After newsroom cuts, The Washington Post turns to creator-led video deals 

This article is part of Digiday’s coverage of its Digiday Publishing Summit. More from the series →

The Washington Post’s creator network has debuted its first creator-led video series, opening up a new revenue stream as it looks to keep content costs down following recent devastating cuts to its newsroom.

Central to the approach is a key distinction: creators hired by the publisher retain ownership of their IP, according to Sara Kehaulani Goo, president of The Washington Post’s creator network. That’s a more economical model for the publisher than retaining the IP itself. It helps lower upfront costs while making the proposition more attractive to creators, who get to build and retain their own assets. 

Speaking at Digiday’s Publishing Summit in Vail, Colo., last week, Goo said about half a dozen creators will launch new series with The Washington Post every few weeks in different verticals. While the development of these video series is collaborative, creators produce their own content using their own personal resources and equipment.

“They’re used to doing that, and frankly, that saves us all a lot of money,” Goo said.

If the publisher retains the IP they’d typically have to pay high fixed salaries, invest heavily in production or offer large guarantees or buyouts. 

Goo told Digiday that this allows creators to remain independent and have control and ownership over their work, while allowing The Washington Post to achieve its goals for the creator network: reach a new audience, work more closely with creators and prove the concept of The Post’s creator-led video series to bring in sponsorship dollars. 

The Washington Post will make money from the creator program through brand sponsorships. Samsung is its first sponsor. Goo said The Post is paying creators to produce these video series (ranging from six to 10 videos), and share sponsorship revenue with them. She declined to give specifics.

The Post’s new creator network isn’t a way to compensate for a slimmer newsroom, according to Goo.
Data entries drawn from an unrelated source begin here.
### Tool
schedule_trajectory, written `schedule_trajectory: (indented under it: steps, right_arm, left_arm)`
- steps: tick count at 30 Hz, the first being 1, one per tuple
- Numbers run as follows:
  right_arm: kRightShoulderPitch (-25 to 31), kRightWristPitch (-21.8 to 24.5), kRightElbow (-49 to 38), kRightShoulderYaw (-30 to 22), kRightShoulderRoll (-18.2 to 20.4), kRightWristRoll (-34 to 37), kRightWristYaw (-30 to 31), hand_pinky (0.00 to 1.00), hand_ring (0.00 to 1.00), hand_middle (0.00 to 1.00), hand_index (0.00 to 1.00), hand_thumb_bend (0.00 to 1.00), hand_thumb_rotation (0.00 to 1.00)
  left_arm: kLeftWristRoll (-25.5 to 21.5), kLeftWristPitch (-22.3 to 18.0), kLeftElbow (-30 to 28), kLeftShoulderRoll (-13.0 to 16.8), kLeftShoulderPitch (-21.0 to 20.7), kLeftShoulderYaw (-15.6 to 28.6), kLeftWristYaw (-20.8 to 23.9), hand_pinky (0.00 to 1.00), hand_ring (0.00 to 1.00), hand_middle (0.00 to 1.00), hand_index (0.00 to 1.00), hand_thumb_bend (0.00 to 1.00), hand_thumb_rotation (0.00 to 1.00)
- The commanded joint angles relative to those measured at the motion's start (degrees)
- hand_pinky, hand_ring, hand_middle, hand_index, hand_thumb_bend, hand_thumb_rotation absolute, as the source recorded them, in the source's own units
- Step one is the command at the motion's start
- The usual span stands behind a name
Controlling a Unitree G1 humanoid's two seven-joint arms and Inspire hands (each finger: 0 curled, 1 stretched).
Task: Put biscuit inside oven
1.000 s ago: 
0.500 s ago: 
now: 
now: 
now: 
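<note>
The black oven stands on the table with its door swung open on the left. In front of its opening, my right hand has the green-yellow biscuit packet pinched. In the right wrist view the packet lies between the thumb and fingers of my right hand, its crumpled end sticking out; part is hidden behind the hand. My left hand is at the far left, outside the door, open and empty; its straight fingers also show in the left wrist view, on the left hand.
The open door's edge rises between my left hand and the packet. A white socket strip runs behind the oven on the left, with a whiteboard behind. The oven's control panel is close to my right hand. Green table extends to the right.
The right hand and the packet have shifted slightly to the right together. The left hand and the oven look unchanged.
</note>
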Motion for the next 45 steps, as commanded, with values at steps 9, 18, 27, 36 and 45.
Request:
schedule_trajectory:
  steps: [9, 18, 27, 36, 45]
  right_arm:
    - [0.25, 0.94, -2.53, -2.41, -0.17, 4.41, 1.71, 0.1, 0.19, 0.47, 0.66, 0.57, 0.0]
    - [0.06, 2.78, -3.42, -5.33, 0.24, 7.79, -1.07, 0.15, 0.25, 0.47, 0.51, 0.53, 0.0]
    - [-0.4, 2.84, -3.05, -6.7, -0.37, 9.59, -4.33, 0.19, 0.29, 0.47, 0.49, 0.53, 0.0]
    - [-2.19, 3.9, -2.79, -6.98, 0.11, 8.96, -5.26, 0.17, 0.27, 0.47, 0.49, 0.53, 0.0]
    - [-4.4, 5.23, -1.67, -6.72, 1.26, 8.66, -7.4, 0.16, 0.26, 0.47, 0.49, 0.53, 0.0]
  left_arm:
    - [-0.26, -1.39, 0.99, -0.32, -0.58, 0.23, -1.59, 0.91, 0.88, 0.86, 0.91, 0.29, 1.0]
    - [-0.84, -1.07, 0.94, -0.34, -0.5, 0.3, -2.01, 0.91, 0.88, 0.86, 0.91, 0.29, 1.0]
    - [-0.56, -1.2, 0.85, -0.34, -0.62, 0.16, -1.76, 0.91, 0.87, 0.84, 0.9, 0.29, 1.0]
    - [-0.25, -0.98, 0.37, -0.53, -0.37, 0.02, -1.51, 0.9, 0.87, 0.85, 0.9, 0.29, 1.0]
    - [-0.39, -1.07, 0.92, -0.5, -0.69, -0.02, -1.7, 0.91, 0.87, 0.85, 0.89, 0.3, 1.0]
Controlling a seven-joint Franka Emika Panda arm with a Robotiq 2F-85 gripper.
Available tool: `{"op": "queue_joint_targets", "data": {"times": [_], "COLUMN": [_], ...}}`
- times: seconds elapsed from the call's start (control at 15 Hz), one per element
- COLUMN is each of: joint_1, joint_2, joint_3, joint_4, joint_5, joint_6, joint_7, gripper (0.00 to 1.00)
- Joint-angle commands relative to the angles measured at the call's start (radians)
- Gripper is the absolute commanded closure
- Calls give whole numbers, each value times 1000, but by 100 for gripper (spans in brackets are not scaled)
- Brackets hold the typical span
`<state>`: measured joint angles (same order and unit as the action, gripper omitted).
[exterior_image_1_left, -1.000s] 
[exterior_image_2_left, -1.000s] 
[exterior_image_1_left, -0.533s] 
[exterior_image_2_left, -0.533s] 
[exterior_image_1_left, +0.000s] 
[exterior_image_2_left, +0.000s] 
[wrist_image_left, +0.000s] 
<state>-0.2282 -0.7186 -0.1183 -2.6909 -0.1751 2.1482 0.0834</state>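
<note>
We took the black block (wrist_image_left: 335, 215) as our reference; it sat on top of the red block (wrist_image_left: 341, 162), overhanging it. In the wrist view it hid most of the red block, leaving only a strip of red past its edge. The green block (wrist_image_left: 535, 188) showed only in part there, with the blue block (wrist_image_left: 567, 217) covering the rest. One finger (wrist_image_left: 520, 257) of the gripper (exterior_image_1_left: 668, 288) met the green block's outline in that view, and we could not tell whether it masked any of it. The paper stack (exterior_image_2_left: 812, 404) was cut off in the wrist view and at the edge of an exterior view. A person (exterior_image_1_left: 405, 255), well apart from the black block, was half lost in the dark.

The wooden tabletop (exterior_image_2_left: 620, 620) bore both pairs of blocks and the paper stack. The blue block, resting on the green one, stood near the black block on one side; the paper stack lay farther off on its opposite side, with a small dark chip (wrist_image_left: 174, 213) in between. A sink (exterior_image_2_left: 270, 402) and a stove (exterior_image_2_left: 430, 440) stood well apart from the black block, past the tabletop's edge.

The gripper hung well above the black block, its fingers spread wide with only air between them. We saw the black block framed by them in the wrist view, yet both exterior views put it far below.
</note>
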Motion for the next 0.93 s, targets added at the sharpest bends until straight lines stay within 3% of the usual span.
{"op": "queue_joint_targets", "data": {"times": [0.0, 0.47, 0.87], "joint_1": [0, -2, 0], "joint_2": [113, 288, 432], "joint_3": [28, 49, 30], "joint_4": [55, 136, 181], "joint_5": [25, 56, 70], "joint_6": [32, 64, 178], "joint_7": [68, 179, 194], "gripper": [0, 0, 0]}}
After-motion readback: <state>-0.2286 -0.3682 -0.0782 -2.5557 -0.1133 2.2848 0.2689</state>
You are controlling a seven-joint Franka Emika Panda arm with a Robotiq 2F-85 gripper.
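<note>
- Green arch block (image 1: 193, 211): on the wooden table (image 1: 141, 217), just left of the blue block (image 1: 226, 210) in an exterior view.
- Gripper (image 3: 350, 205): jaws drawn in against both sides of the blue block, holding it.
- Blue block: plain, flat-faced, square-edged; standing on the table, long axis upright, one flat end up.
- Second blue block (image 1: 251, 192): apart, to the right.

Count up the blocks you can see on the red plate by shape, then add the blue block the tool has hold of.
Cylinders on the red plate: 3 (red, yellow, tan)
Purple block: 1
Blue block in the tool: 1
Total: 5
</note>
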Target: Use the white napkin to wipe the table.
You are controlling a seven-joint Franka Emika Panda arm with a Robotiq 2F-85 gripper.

It’s seen as complementary to the newsroom, as a separate business unit, she said.

“This whole division of the company has nothing to do with our recent restructuring at all. We started this eight months ago,” she added.

“What we’re doing is additive – it’s a new product, a new content area and, frankly, a slightly different audience,” Goo continued. “We need to have different content, different revenue streams for different audiences, to be a healthy media company. The goal here is to develop more revenue to support the newsroom and the journalists – and as a former newsroom leader, that’s really important to me.”

Goo, who was tapped as head of the creator initiative in August, was formerly editor-in-chief of Axios and managing editor at NPR.

She said leaning into creators is part of a natural evolution of media companies to move towards where audiences are growing and who they trust. News publishers – from CNN to Yahoo to the Daily Mail – are building creator networks to produce personality-driven content as referral traffic craters, platforms change their algorithms and audiences increasingly turn to individual creators for information. It’s also a way to tap into the growing creator economy – and the ad dollars fueling it.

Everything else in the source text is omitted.